Shares of Peloton, the fitness equipment company, fell 11.3% Thursday — tumbling to a 19-month low — after a key character in HBO Max’s “Sex and the City” revival, “And Just Like That,” was shown dying of a heart attack after a 45-minute power workout on one of the company’s exercise bikes.
The stock continued its slide Friday, down more than 5% in midmorning trading. [Update: Peloton shares closed -5.4% for the day, amid slight upticks across major indices.]
According to Peloton, the company had approved the show’s use of the bike as well as the appearance of “Allegra,” a fictional instructor played by real-life Peloton cycling instructor Jess King. However, Peloton did not know that “And Just Like That,” which premiered Dec. 9, would show [SPOILER ALERT] Mr. Big, played by Chris Noth, collapsing and then dying after a Peloton workout. Mr. Big was the on-again-off-again love interest of protagonist Carrie Bradshaw (Sarah Jessica Parker) before they married in “Sex and the City: The Movie.” “And just like that — Big died,” Carrie says in the scene.
In response, Peloton pointed to Mr. Big’s unhealthy lifestyle choices as the likely cause of his demise — rather than the fact that his death was precipitated by his use of the company’s exercise bike. Prior to hopping on the Peloton bike, Big is seen puffing on a cigar.
“I’m sure ‘SATC’ fans, like me, are saddened by the news that Mr. Big dies of a heart attack,” cardiologist Dr. Suzanne Steinbaum, a member of Peloton’s health and wellness advisory group, said in a statement released by the company. “Mr. Big lived what many would call an extravagant lifestyle — including cocktails, cigars, and big steaks — and was at serious risk as he had a previous cardiac event in season 6. These lifestyle choices and perhaps even his family history, which often is a significant factor, were the likely cause of his death. Riding his Peloton Bike may have even helped delay his cardiac event.”
In a research note to clients, BMO Capital Markets analysts called out the “And Just Like That” scene, writing, “Although unlikely to impact sales, it does question whether [Peloton] is losing degrees of control over its storytelling, perhaps its greatest achievement to date.”

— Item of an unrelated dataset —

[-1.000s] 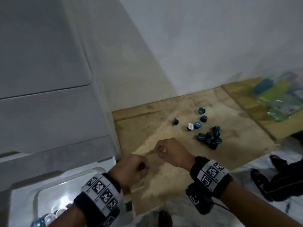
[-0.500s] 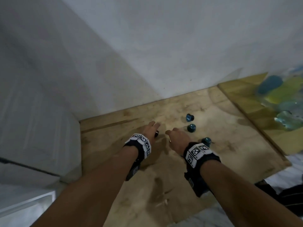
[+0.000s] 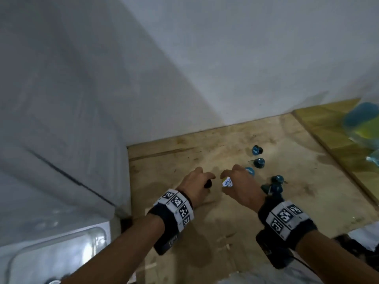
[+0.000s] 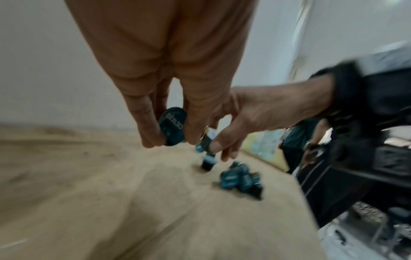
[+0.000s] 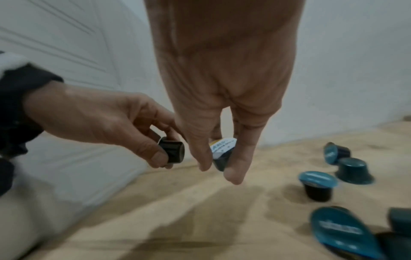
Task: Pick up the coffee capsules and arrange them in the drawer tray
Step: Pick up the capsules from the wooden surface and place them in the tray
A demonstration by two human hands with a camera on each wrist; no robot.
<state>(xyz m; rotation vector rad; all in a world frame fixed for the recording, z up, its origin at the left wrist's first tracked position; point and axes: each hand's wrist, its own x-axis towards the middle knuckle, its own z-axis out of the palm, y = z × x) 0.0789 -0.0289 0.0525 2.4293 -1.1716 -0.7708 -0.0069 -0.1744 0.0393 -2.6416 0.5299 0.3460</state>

Peloton was among the “stay-at-home” stocks that experienced a surge during COVID lockdowns, as people stopped going to gyms. Part of the pressure on Peloton’s shares stems from expectations that consumers will be spending less money on home-exercise products and services once coronavirus cases subside.
On Friday, Credit Suisse analyst Kaumil Gajrawala downgraded the stock from “outperform” to “neutral” and cut his 12-month price target on the stock from $112 to $50 per share. In a research note, the analyst cited headwinds for Peloton related to “Higher mobility, a shift in consumer spending, and the return of in-person fitness” after the company experienced “a breakneck” fiscal 2021.
Peloton last broke into the cultural zeitgeist to this extent two years ago, when a holiday ad that many perceived as sexist and elitist was widely satirized on social media.